The floor lurched. My vision smeared at the edges. I turned toward Not-a-Cop, scrambling for words—an apology, a warning—but nothing came out.
Then the room tilted, and everything went dark.
***
I came to slowly, my head pounding with a heavy, dull rhythm that felt like someone had set up a bass drum behind my eyes.
My mouth was desert-dry, my tongue thick, and I was sprawled out on an object that was very much not a bed.
The surface beneath me was cool, a little sticky, and almost certainly never advertised as a place for human recovery.
Voices bled in and out. Blurry shapes hovered above me—three of them, close enough that their expressions came into focus.
One looked genuinely concerned, another hovered in that awkward limbo between should I help and please let this not be my problem, and the third—arms crossed, mouth pressed tight—looked about five seconds away from dragging me to the curb.
“Is she breathing?” Sutton asked finally, tone flat, eyes locked on me with the kind of bored precision that made it clear she was not thrilled about her role in tonight’s drama.
Then, apparently deciding I wasn’t dead enough to warrant panic, she uncrossed her arms and plucked my wallet from the mess on the table.
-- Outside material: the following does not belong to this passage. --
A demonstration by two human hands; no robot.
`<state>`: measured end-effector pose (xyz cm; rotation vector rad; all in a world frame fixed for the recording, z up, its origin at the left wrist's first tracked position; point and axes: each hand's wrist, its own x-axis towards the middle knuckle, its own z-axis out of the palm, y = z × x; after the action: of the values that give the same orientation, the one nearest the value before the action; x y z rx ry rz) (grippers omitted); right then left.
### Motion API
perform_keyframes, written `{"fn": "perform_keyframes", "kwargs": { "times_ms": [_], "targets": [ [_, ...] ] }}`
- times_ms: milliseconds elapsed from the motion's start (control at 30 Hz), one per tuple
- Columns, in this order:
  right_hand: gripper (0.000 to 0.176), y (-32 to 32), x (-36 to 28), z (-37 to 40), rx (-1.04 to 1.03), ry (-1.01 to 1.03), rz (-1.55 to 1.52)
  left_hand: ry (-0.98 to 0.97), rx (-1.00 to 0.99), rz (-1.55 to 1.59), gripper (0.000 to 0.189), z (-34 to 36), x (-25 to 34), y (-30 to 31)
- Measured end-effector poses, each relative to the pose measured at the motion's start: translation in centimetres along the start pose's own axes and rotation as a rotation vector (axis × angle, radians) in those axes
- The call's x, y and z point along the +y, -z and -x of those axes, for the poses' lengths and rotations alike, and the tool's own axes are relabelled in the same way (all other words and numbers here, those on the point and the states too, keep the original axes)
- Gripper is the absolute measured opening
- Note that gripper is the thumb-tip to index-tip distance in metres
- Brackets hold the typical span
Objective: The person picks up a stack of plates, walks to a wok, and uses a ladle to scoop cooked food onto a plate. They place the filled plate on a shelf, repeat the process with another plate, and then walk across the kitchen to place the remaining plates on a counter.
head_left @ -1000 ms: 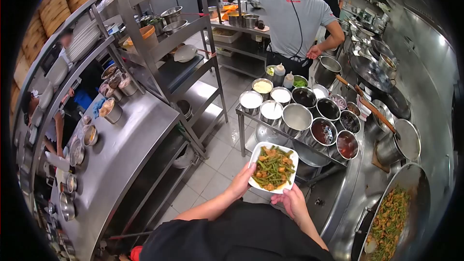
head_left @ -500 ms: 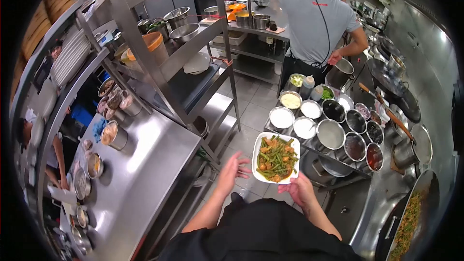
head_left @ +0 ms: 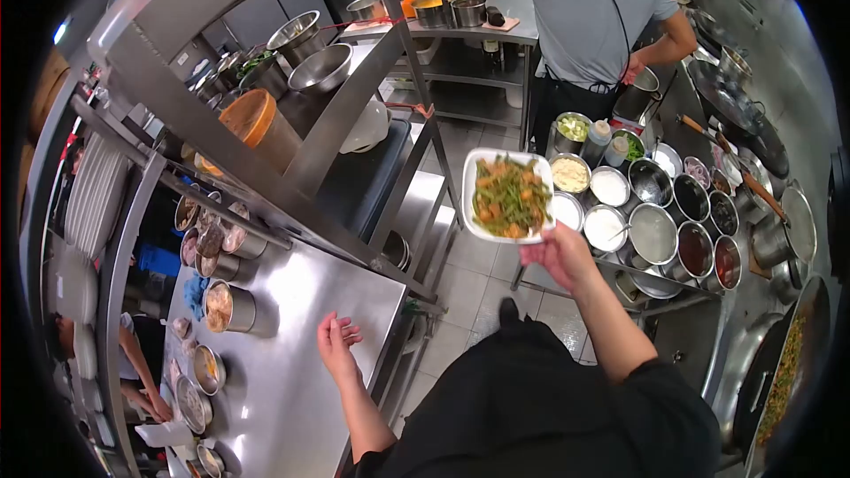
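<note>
A square white dish (head_left: 471, 223) filled with green beans and orange-brown pieces (head_left: 511, 196) is held out in front of my body. My right hand (head_left: 560, 257) grips its lower right corner, with the fingers partly under the rim. To the left, my left hand (head_left: 338, 347) is in the air over the steel counter (head_left: 292, 363), its fingers apart and nothing in it.
A steel shelf rack (head_left: 354, 115) rises at the left front. Metal pots of sauces and powders (head_left: 653, 235) stand at the right, near a wok of food (head_left: 784, 372). A person in a grey shirt (head_left: 580, 18) stands ahead; another person's arm (head_left: 146, 372) shows at far left.
The dish has moved up in the view with my right hand. My left hand has moved left and down, away from the dish. The view has turned, and the rack looks nearer.
</note>
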<state>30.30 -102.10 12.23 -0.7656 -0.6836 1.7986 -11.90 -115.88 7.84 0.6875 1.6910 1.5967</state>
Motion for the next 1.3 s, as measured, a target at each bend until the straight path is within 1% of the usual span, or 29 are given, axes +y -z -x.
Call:
{"fn": "perform_keyframes", "kwargs": {
  "times_ms": [33,67,100,133,167,233,367,433,500,567,600,667,733,767,867,1000,1067,1167,1200,1233,1300],
  "targets": [
    [0.029,0.0,-0.6,-2.4,-0.071,0.035,-0.006,0.007,0.046,-0.05,0.036,-0.6,-1.1,0.3],
    [0.028,-0.2,-1.4,-4.7,-0.021,0.056,0.011,0.012,0.053,-0.054,0.036,-1.2,-3.1,0.9],
    [0.027,-0.6,-2.4,-7.4,0.024,0.082,0.031,-0.084,0.092,-0.224,0.037,-2.6,-5.6,1.7],
    [0.026,-0.3,-3.4,-10.6,-0.015,0.095,0.047,-0.183,0.13,-0.392,0.037,-3.7,-6.8,1.9],
    [0.024,0.1,-4.3,-13.8,-0.054,0.109,0.061,-0.188,0.138,-0.391,0.037,-3.9,-6.6,1.4],
    [0.022,-0.2,-6.6,-19.7,0.013,0.108,0.06,-0.223,0.23,-0.678,0.038,-4.2,-5.6,-0.4],
    [0.021,0.2,-11.1,-31.1,0.0,0.144,0.116,-0.227,0.301,-0.765,0.04,-5.9,-6.7,-2.4],
    [0.022,0.0,-13.2,-36.0,0.053,0.148,0.15,-0.163,0.354,-0.815,0.042,-6.2,-7.3,-3.5],
    [0.028,0.4,-14.8,-40.7,0.059,0.127,0.146,-0.175,0.374,-0.827,0.042,-6.3,-8.0,-4.2],
    [0.032,0.5,-16.2,-44.3,0.096,0.108,0.171,-0.187,0.394,-0.843,0.043,-6.1,-8.7,-4.8],
    [0.032,0.5,-16.6,-46.3,0.103,0.097,0.171,-0.205,0.399,-0.899,0.042,-6.1,-8.7,-5.2],
    [0.031,0.3,-17.1,-49.9,0.101,0.074,0.174,-0.215,0.418,-0.951,0.042,-6.1,-8.8,-5.8],
    [0.03,-0.6,-17.2,-53.9,0.116,0.045,0.171,-0.256,0.433,-1.089,0.041,-6.2,-8.1,-6.7],
    [0.03,-1.1,-17.0,-55.6,0.101,0.045,0.176,-0.254,0.449,-1.083,0.041,-6.3,-8.1,-6.7],
    [0.03,-3.0,-16.4,-60.9,0.087,-0.048,0.188,-0.256,0.461,-1.095,0.04,-6.7,-8.2,-6.7],
    [0.033,-6.8,-15.2,-64.9,0.053,-0.06,0.226,-0.256,0.476,-1.11,0.04,-6.9,-7.7,-6.9],
    [0.029,-8.3,-14.5,-66.6,0.018,-0.097,0.209,-0.272,0.474,-1.188,0.037,-6.9,-7.5,-7.1],
    [0.031,-9.7,-12.9,-69.9,0.027,-0.097,0.169,-0.283,0.483,-1.194,0.037,-7.1,-7.9,-6.9],
    [0.031,-10.4,-12.8,-70.1,0.002,-0.101,0.199,-0.282,0.485,-1.19,0.037,-7.2,-8.1,-6.8],
    [0.028,-10.1,-11.9,-72.2,-0.055,-0.105,0.115,-0.282,0.485,-1.156,0.038,-7.2,-8.0,-6.7],
    [0.024,-10.0,-10.6,-75.7,-0.114,-0.111,0.072,-0.279,0.501,-1.108,0.039,-7.2,-7.9,-7.0]
  ]
}}
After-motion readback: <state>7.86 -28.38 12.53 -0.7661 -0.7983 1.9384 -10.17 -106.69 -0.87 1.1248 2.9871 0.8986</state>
With a sigh, like this was the last thing she had time for tonight, she started flipping through it—slow, deliberate, every movement laced with judgment.
ID, punch cards, a receipt for what I was hoping was pizza and not a cry for help—all of it examined like clues at a crime scene.
Not-a-Cop—the only name I had for the artist pacing like a lunatic nearby—ran both hands through his hair again, making it stand on end like he’d stuck his head in a dryer vent. He looked equal parts furious and deeply inconvenienced.
His friend hovered off to the side, holding his phone in both hands as if he expected someone else to take over and tell him what to do. His thumb hovered above the screen, but he didn’t move.
“She’s Doyle’s cousin, or maybe sister,” Sutton said excitedly, holding up my ID like she was announcing the winning raffle ticket. “Tallulah River Aden. Does that ring any bells to either of you?” She glanced at the guy looming over me. “Dude, why are you glaring at her like that?”
The artist squinted, like the name had lodged somewhere in his memory but hadn’t fully surfaced. He leaned back on his heels, finally out of my face.
“Aden. Wait—Doyle Aden?”
The friend was already dialing. “Doyle’s not picking up. Let me try Jordan.”